PSG : malaise en interne, un joueur pointé du doigt par Luis Enrique
La soirée de Ligue des Champions face à Chelsea a été une fête pour le PSG. Une pluie de buts, un spectacle total, et un avantage de trois buts avant le match retour. Mais au-delà du score, c’est l’entrée en jeu d’un homme qui a marqué les esprits.

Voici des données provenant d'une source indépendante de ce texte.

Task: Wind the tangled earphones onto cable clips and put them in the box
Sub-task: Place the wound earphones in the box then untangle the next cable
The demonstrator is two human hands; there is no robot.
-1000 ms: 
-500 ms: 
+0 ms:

Remplaçant au coup d’envoi, il a fait basculer la rencontre en moins de vingt minutes, inscrivant un doublé et rappelant à toute l’Europe qu’il était un joueur de classe mondiale. Un récital qui a fait oublier une réalité bien moins glorieuse, celle d’une mise à l’écart qui ne disait pas son nom, et qui trouve son origine dans les semaines qui ont précédé ce choc.
Une sanction déguisée, une réponse de champion
Car si Khvicha Kvaratskhelia était sur le banc mercredi soir, ce n’était pas un simple choix tactique de Luis Enrique. Selon les informations de L’Équipe, cette décision était une sanction, une réponse à des « prestations insuffisantes » en championnat qui avaient suscité « quelques reproches » en interne. Des critiques venues de certains dirigeants, mais aussi de coéquipiers, agacés par le différentiel de niveau entre le « Kvara » de la Ligue 1, parfois jugé dilettante, et celui de la Ligue des Champions, toujours transcendant.
Cette mise au banc pour le match le plus important de la saison a été un électrochoc. « Il a dû être touché de ne pas débuter », analyse Adel Chedli, l’adjoint du sélectionneur de la Géorgie. « C’est un joueur qui a du caractère et de l’amour-propre« . Et sa réponse a été à la hauteur de la vexation : une entrée tonitruante, une faim de ballons décuplée, et deux buts qui ont changé la face de la rencontre. Une manière de prouver à tout le monde, et surtout à son entraîneur, qu’il restait indispensable.
Kvara sur le banc, Kvara en fusion. Pour se venger d’avoir été mis au repos, le Géorgien a sorti son match le plus abouti. Moralité : si vous voulez qu’il explose, énervez-le
Le paradoxe Kvaratskhelia
Cet épisode met en lumière le paradoxe Kvaratskhelia. Un joueur capable de fulgurances géniales sur la plus grande scène européenne, mais qui peine parfois à trouver la même motivation face à des adversaires de Ligue 1 regroupés en défense. Un soliste de génie, à qui l’on reproche parfois de ne pas assez lever la tête, mais dont l’individualisme est aussi une arme fatale.
Son ami et ancien coéquipier Cyril Ngonge le décrit dans les colonnes du Parisien comme un « garçon de 25 ans qui s’amusait et prenait beaucoup de plaisir sur la pelouse ». Un plaisir qui, parfois, peut être interprété comme un manque d’implication. Mais face à Chelsea, le Géorgien a rappelé à tout le monde qu’il était avant tout un compétiteur. La sanction a été comprise, la réponse a été donnée. Et c’est tout le PSG qui en est sorti gagnant.